Another review was published in 2018  followed by an article exploring commonalities between PSSD and post-finasteride syndrome . Healy et al published a study of 300 cases of enduring sexual dysfunction of which 221 were after the previous use of serotonin reuptake inhibitors . A published petition requesting warnings to be added to SSRI and SNRI products was submitted to the Food and Drug Administration and the European Medicines Agency .
In 2019, a case report described persistent sexual dysfunction after the use of citalopram which responded to a dietary supplement . The European Medicines Agency recommended changes to SSRI and SNRI product labels to include information about persistent sexual dysfunction after drug withdrawal . A study investigated the experiences of PSSD patients when engaging with healthcare professionals . An article in Epidemiology and Psychiatric Sciences outlined the main issues .
In 2020, a history of antidepressants and sexual dysfunction including PSSD was published in the Journal of the Royal Society of Medicine . An editorial about PSSD was published in The BMJ . A ten year retrospective chart review was published in the Journal of Urology .
Treatment with fluoxetine has been shown to cause persistent desensitization of 5-HT1A receptors after removal of the SSRI in rats . In another study, the use of a 5-HT1A antagonist was shown to reverse and prevent sexual dysfunction in rats that were being administered with fluoxetine .
Therefore, hypotheses for PSSD have often focused on a possible neurological model involving persisting changes to brain chemistry. However, attempts by PSSD sufferers to manipulate the serotonergic and dopaminergic systems in an effort to resolve the condition, have proved unsuccessful.
Rodent studies have shown that treatment with SSRIs at a young age resulted in permanently decreased sexual behavior in adulthood [38–40], with the presence of long-term neurological changes . Maternal exposure to fluoxetine was also found to impair sexual motivation in adult male mice .
A systematic review of the literature on persistent sexual dysfunction in animals after early exposure to SSRIs concluded: “Our results showed substantial and lasting effects on sexual behaviour in rats after exposure to an SSRI early in life on important sexual outcomes.” 
This raises the question of whether there might be long-term sexual consequences for human offspring exposed to antidepressants either during pregnancy or at a young age.
A brief exposure to an SSRI was found to induce long-lasting changes in the bioelectric cell properties of planarian flatworms (an important model for human neurophysiology and pharmacology) . It was suggested that this may contribute to the enduring effect seen in PSSD.
While on SSRIs, studies have shown side effects to include impaired semen quality and damage to sperm DNA [44–47], as well as issues that are often linked to the endocrine system such as hormone imbalances [48, 49] and breast enlargement . SSRIs have also been found to have effects on sex steroids . However, the role of the endocrine system in persisting problems such as PSSD is currently unclear.

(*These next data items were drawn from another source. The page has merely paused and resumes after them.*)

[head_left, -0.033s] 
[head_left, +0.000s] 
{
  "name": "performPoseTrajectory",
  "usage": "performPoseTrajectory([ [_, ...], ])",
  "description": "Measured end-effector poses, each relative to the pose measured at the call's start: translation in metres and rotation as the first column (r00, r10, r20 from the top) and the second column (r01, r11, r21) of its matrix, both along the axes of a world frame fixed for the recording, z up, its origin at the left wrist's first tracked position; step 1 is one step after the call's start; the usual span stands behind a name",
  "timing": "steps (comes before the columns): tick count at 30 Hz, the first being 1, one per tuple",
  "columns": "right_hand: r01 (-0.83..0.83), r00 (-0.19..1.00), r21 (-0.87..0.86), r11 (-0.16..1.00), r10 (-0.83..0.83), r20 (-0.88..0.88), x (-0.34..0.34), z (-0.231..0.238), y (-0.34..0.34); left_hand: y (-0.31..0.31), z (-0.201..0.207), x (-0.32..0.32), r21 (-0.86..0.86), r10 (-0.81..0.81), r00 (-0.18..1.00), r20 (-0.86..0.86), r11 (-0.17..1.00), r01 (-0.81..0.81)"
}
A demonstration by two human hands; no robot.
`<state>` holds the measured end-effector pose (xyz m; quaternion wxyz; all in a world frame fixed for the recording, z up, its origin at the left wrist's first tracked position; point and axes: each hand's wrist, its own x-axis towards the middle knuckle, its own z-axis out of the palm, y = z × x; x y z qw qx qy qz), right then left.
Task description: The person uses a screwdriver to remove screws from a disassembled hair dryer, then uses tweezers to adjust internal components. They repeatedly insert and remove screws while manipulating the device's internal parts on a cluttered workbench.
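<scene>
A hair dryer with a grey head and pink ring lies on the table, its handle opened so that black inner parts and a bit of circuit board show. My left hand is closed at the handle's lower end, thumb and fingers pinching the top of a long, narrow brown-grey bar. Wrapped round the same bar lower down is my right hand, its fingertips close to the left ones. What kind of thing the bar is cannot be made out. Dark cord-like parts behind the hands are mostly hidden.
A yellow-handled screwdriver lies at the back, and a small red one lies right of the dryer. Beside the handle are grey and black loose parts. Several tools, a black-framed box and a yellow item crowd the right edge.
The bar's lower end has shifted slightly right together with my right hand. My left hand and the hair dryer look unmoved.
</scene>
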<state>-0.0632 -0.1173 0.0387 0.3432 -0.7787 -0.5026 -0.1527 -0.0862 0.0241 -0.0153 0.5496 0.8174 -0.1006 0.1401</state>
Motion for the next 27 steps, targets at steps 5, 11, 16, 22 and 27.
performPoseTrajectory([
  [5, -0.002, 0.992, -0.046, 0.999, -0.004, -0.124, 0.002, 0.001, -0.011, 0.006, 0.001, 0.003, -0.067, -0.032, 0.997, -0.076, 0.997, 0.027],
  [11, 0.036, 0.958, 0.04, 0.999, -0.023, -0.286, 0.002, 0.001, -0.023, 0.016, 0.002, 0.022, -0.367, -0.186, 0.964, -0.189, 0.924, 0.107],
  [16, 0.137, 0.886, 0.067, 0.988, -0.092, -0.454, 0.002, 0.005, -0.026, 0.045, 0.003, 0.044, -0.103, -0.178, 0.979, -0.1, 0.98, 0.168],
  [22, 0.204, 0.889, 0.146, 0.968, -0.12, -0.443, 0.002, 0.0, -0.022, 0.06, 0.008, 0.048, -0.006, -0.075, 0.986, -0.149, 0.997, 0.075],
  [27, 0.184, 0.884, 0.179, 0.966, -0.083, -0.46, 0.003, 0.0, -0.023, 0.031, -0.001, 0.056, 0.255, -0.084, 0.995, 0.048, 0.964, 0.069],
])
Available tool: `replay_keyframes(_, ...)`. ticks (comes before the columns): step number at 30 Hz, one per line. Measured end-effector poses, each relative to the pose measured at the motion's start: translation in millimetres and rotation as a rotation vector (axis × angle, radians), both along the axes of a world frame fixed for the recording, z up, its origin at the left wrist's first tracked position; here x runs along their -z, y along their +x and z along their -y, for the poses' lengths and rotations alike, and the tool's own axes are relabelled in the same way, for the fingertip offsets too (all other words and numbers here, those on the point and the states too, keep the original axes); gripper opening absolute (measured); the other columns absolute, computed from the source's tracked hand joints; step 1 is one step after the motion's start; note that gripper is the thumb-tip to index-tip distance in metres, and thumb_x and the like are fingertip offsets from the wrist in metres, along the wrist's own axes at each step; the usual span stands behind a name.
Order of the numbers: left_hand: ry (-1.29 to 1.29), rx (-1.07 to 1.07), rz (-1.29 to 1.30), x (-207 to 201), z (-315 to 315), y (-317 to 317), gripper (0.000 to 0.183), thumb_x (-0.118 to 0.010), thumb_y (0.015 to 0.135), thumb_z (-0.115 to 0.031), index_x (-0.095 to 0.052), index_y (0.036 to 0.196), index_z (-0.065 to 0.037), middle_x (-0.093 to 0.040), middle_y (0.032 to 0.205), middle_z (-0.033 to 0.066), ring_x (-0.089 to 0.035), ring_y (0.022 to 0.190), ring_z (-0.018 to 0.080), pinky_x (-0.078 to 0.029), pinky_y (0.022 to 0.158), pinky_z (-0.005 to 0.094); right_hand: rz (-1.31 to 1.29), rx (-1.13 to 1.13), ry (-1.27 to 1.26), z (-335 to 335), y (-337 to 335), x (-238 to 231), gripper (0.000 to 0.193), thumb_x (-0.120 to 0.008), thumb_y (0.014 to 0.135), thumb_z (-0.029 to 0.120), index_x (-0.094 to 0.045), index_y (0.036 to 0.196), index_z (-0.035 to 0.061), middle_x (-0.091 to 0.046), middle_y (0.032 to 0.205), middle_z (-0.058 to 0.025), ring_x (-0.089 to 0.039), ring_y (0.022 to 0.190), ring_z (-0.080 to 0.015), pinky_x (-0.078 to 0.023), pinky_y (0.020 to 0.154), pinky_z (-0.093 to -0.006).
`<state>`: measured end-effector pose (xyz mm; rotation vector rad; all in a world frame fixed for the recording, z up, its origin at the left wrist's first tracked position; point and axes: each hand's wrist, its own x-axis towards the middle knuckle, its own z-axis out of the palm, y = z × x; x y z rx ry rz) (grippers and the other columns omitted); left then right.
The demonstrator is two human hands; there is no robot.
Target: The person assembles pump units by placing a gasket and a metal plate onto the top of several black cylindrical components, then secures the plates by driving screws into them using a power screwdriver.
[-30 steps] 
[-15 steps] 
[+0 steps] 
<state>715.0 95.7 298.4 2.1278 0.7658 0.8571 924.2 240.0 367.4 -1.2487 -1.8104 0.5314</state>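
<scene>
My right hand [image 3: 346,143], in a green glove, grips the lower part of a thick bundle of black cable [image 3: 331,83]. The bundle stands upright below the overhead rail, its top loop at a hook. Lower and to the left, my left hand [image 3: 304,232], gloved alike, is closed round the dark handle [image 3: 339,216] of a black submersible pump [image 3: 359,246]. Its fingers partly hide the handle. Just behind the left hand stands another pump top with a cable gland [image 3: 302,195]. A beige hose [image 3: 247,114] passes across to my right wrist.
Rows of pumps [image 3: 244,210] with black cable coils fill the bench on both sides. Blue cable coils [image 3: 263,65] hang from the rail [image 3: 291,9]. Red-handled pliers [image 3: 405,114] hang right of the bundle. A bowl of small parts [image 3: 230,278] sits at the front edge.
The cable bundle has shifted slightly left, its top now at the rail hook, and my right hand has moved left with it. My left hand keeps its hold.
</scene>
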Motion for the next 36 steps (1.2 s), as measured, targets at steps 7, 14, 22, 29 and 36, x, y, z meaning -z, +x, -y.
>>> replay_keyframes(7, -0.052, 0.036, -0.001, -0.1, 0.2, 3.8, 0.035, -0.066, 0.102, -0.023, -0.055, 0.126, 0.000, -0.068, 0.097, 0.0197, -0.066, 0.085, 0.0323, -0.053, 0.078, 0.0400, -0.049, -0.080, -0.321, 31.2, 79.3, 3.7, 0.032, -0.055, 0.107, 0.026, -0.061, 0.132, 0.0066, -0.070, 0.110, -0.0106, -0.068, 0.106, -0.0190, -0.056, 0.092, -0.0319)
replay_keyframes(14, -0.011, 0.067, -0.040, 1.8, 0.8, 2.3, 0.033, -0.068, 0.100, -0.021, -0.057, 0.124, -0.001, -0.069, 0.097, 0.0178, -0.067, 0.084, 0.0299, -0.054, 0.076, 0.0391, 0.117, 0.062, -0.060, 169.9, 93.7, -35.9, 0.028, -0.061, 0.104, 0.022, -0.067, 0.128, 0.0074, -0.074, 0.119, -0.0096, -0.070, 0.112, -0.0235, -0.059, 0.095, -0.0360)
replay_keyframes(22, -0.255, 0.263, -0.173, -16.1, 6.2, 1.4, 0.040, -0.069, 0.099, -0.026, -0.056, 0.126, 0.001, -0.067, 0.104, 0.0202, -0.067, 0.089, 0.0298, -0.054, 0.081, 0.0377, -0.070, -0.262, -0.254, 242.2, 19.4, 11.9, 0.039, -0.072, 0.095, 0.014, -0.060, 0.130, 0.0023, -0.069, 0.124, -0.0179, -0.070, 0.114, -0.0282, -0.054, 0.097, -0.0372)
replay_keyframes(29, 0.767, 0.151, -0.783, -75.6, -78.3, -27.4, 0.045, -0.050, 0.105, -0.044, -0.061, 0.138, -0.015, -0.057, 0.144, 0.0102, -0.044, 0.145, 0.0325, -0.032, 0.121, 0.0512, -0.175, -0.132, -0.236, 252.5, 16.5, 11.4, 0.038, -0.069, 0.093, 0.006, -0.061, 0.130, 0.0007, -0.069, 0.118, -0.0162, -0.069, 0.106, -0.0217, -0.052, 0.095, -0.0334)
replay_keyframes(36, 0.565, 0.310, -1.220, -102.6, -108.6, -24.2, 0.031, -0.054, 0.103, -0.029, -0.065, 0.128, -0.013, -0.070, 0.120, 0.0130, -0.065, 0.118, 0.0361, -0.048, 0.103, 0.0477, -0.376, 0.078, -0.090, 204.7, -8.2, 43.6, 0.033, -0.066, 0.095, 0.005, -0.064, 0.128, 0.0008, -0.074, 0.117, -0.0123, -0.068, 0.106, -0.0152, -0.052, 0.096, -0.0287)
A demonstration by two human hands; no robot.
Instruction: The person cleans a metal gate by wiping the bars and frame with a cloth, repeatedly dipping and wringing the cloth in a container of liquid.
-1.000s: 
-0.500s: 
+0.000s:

Fluoxetine has been classified as a reproductive toxin by the Center for the Evaluation of Risks to Human Reproduction (CERHR), an expert panel at the National Institute of Environmental Health Sciences, part of the National Institutes of Health .
There is currently no viable treatment for PSSD.
A number of medications, herbs and related compounds can produce pro-sexual effects in some sufferers. However, the results are generally very limited, inconsistent and can come with their own risks.
PDE5 inhibitors often provide little or no benefit in PSSD. In some cases they have no effect at all, while in others they provide only a limited improvement in erectile function. They also offer no direct benefit to the other areas of sexual functioning that can be impaired in PSSD eg. sensation.
There is no evidence to suggest that the use of platelet rich plasma (PRP) is a suitable treatment for PSSD.
The typical strategies for managing sexual side effects usually only apply to problems that occur while on treatment, and are therefore unhelpful in PSSD. These would generally involve switching to a different antidepressant, lowering the dose, or potentially stopping the medication altogether.
On September 12, 2017, we launched our RxISK Prize campaign to raise $100,000 which will be offered to anyone who finds a cure for PSSD or related conditions involving finasteride and isotretinoin.
Reporting your condition
If you are suffering from PSSD, you can report it to us by completing a RxISK Report. Please provide as much detail as possible, including the dates that you started and stopped the drug.
Other drugs and conditions
A number of other medications can also cause persisting sexual side effects after the drug has been stopped:
- Antihistamines that are serotonin reuptake inhibiting
- Ziprasidone – an antipsychotic which is also a serotonin reuptake inhibitor
- Some antibiotics (that may be serotonin reuptake inhibiting) such as tetracycline and doxycycline
- FDA updated the product information for finasteride products in 2011 to warn of persisting sexual side effects after discontinuation of treatment, with further warnings added in 2012 .
- Isotretinoin (Accutane) which is used as a treatment for acne [4, 27], and is also serotonin reuptake inhibiting.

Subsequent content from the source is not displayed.